[Migrations]
The Barren Ground Caribou is the outstanding migratory land mammal of North America at the present day. (Some of the bats, though extensively migratory, obviously belong in a category too distinct for comparison.) We know as yet extremely little concerning the movements of individual Caribou;[2] but it is fairly safe to assume that among those reaching the southern limits of the winter range in central Manitoba or northwestern Ontario, there must be many whose summer range is at least 500 or 600 miles to the northward. The latitudinal extent of such wanderings is comparable with, or equivalent to, an annual round trip between Philadelphia, Pennsylvania, and Charleston, South Carolina. There is perhaps less information available concerning the migrations of the wild Reindeer of the Old World than concerning the movements of the Barren Ground Caribou of North America (cf. Jacobi, 1931: 191-200).

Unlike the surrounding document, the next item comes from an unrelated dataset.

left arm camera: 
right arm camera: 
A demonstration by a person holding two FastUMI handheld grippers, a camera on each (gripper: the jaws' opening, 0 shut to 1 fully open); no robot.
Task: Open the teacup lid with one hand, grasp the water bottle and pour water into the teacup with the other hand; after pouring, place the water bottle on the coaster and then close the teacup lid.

[2.] One means of gathering information on this subject would be to capture fawns as they swim across lakes or wide rivers on the autumn migration, then to affix numbered metal tags to their ears and to release them in time to rejoin their mothers. This would simply be a modification of the leg-banding method that has proved so highly successful in the study of bird migration. It would also be particularly useful in studies on age and growth.
[ Southern limits of winter range]
In years long past the winter range extended at least occasionally as far south as Fort McMurray in Alberta and Cree Lake and the upper Mudjatick and Foster rivers in Saskatchewan, and rather regularly to Reindeer Lake (Preble, 1908: 137); and “on rare occasions as far south as Cumberland House on the Saskatchewan River” (Buchanan, 1920: 105). At an early date Richardson believed (1829: 243) that “none” of these Caribou “go to the southward of Churchill.”
There are, however, records of long ago that deal with mass occurrences of Caribou on the lower courses of the Nelson, Hayes, and Severn rivers, emptying on the west coast of Hudson Bay. The records are very puzzling in several respects. Most of them do not definitely differentiate the species involved from the Barren Ground Caribou, but some of them (by Hearne, Richardson, and Preble) indicate that it is the Woodland Caribou. The direction of the migrations, as reported in some instances, is just the reverse of that taken at the present time by the Barren Ground species during its normal movements at corresponding seasons. Finally, it is all but impossible to reconcile the numbers reported with such knowledge as we have of the status of the Woodland Caribou at any other period or in any other region.
Perhaps the earliest account is by Dobbs (1744: 22):
“They [residents at Fort Bourbon-York Factory] also take great numbers of Cariboux or Rain-Deer [sp.?]. In March and April they come from the North to the South, and extend then along the River 60 Leagues; they go again Northward in July and August; the Roads they make in the Snow are as well padded, and cross each other as often as the Streets in Paris.”
In discussing the “Indian deer” or Woodland Caribou in the vicinity of Great Slave Lake, Hearne remarks (1795: 225): “This is that species of deer which are found so plentiful near York Fort and Severn River.”
According to Thompson (1916: 100-101), an immense herd of “Rein Deer” [sp.?], estimated at the rather preposterous figure of 3,564,000 individuals, crossed the Hayes River 20 miles above York Factory in late May, 1792. The direction of this migration is not indicated.